AIM OF THE TASK
The whole listing that follows, pictures excepted, should be printed again exactly as given.

GIVEN MATERIAL
------------------------------------------------------------------------

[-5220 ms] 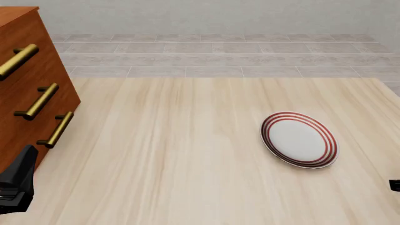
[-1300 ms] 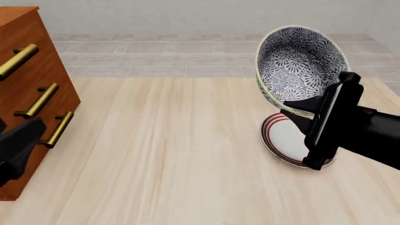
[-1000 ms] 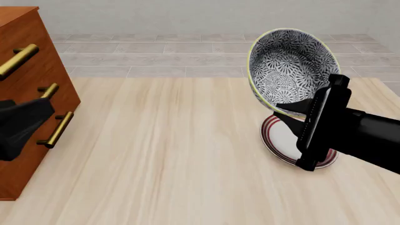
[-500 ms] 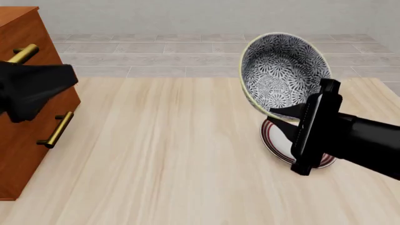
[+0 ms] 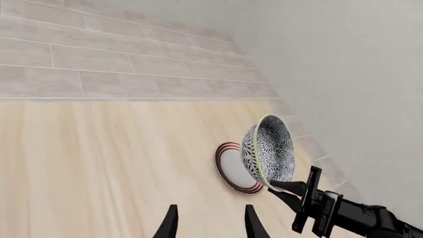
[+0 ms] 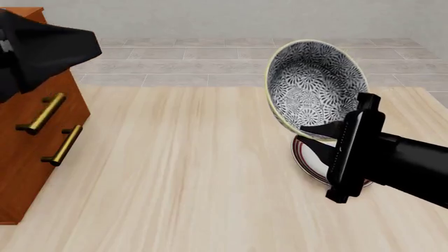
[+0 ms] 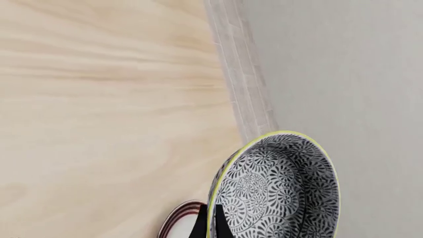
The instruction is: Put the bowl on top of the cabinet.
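The bowl point(image 6: 313, 86), white with a dense black floral pattern and a yellow rim, hangs tilted above the table at the right with its opening facing the camera. My right gripper point(image 6: 313, 135) is shut on its lower rim, one finger inside and one outside. The right wrist view shows the fingertips point(image 7: 199, 225) pinching the bowl point(image 7: 278, 188) at its rim. The reddish-brown cabinet point(image 6: 28, 157) with brass handles stands at the far left. My left arm point(image 6: 42, 44) hovers in front of its upper part. The left gripper point(image 5: 210, 225) is open and empty, facing the bowl point(image 5: 271, 148).
A flat white plate with red rings point(image 6: 311, 157) lies on the wooden table point(image 6: 182, 173) right under the held bowl; the plate point(image 5: 231, 168) also shows in the left wrist view. Grey tiled floor and a pale wall lie beyond the table's far edge.
The left arm has risen from beside the cabinet's handles up toward its top. The right gripper has carried the bowl slightly left. Five seconds ago the bowl was out of view.
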Robot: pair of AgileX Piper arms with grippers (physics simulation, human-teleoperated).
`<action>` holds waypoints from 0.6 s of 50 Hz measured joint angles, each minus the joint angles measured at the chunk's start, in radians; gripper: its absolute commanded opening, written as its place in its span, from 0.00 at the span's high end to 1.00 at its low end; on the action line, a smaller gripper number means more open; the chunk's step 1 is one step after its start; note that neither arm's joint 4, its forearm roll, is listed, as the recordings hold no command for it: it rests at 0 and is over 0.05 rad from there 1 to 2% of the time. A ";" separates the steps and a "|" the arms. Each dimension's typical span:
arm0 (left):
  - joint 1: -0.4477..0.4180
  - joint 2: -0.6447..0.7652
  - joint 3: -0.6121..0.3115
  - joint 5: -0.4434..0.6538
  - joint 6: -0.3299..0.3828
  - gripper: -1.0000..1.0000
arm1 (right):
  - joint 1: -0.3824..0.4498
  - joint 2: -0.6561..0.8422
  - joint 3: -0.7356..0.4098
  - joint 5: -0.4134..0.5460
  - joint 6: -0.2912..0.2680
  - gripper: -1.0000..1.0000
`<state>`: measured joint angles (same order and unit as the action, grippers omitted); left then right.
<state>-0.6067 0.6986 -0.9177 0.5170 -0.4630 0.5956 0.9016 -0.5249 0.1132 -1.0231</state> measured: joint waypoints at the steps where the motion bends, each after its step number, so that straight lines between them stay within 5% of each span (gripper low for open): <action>1: -0.001 0.004 -0.005 0.000 -0.001 0.00 | 0.001 -0.002 0.001 0.001 0.000 1.00; 30: -0.053 0.115 -0.076 -0.042 -0.043 0.00 | 0.052 -0.015 0.011 -0.008 0.017 1.00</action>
<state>-0.6595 0.8133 -0.9939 0.4747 -0.5058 0.6472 0.8864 -0.5142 0.1051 -1.0064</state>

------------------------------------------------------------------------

RESPONSE TO THE EXERCISE
[-5220 ms] 
[-1300 ms] 
[-1000 ms] 
[-500 ms] 
[+0 ms] 
[+0 ms] 
[+0 ms] 
The instruction is: Put the bowl on top of the cabinet.
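The bowl point(image 6: 313, 86), white with a dense black floral pattern and a yellow rim, hangs tilted above the table at the right with its opening facing the camera. My right gripper point(image 6: 313, 135) is shut on its lower rim, one finger inside and one outside. The right wrist view shows the fingertips point(image 7: 199, 225) pinching the bowl point(image 7: 278, 188) at its rim. The reddish-brown cabinet point(image 6: 28, 157) with brass handles stands at the far left. My left arm point(image 6: 42, 44) hovers in front of its upper part. The left gripper point(image 5: 210, 225) is open and empty, facing the bowl point(image 5: 271, 148).
A flat white plate with red rings point(image 6: 311, 157) lies on the wooden table point(image 6: 182, 173) right under the held bowl; the plate point(image 5: 231, 168) also shows in the left wrist view. Grey tiled floor and a pale wall lie beyond the table's far edge.
The left arm has risen from beside the cabinet's handles up toward its top. The right gripper has carried the bowl slightly left. Five seconds ago the bowl was out of view.
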Robot: pair of AgileX Piper arms with grippers (physics simulation, human-teleoperated).
`<action>` holds waypoints from 0.6 s of 50 Hz measured joint angles, each minus the joint angles measured at the chunk's start, in radians; gripper: its absolute commanded opening, written as its place in its span, from 0.00 at the span's high end to 1.00 at its low end; on the action line, a smaller gripper number means more open; the chunk's step 1 is one step after its start; note that neither arm's joint 4, its forearm roll, is listed, as the recordings hold no command for it: it rests at 0 and is over 0.05 rad from there 1 to 2% of the time. A ";" separates the steps and a "|" the arms. Each dimension's typical span:
arm0 (left):
  - joint 1: -0.4477..0.4180
  - joint 2: -0.6447..0.7652
  - joint 3: -0.6121..0.3115
  - joint 5: -0.4434..0.6538
  - joint 6: -0.3299..0.3828
  - gripper: -1.0000..1.0000
arm1 (right):
  - joint 1: -0.3824..0.4498
  - joint 2: -0.6561..0.8422
  - joint 3: -0.7356..0.4098
  - joint 5: -0.4134..0.5460
  - joint 6: -0.2912..0.2680
  - gripper: -1.0000..1.0000
`<state>`: measured joint angles (same order and unit as the action, grippers omitted); left then right.
<state>-0.6067 0.6986 -0.9177 0.5170 -0.4630 0.5956 0.9016 -0.5249 0.1132 -1.0231</state> measured: joint waypoints at the steps where the motion bends, each after its step number, so that straight lines between them stay within 5% of each span (gripper low for open): <action>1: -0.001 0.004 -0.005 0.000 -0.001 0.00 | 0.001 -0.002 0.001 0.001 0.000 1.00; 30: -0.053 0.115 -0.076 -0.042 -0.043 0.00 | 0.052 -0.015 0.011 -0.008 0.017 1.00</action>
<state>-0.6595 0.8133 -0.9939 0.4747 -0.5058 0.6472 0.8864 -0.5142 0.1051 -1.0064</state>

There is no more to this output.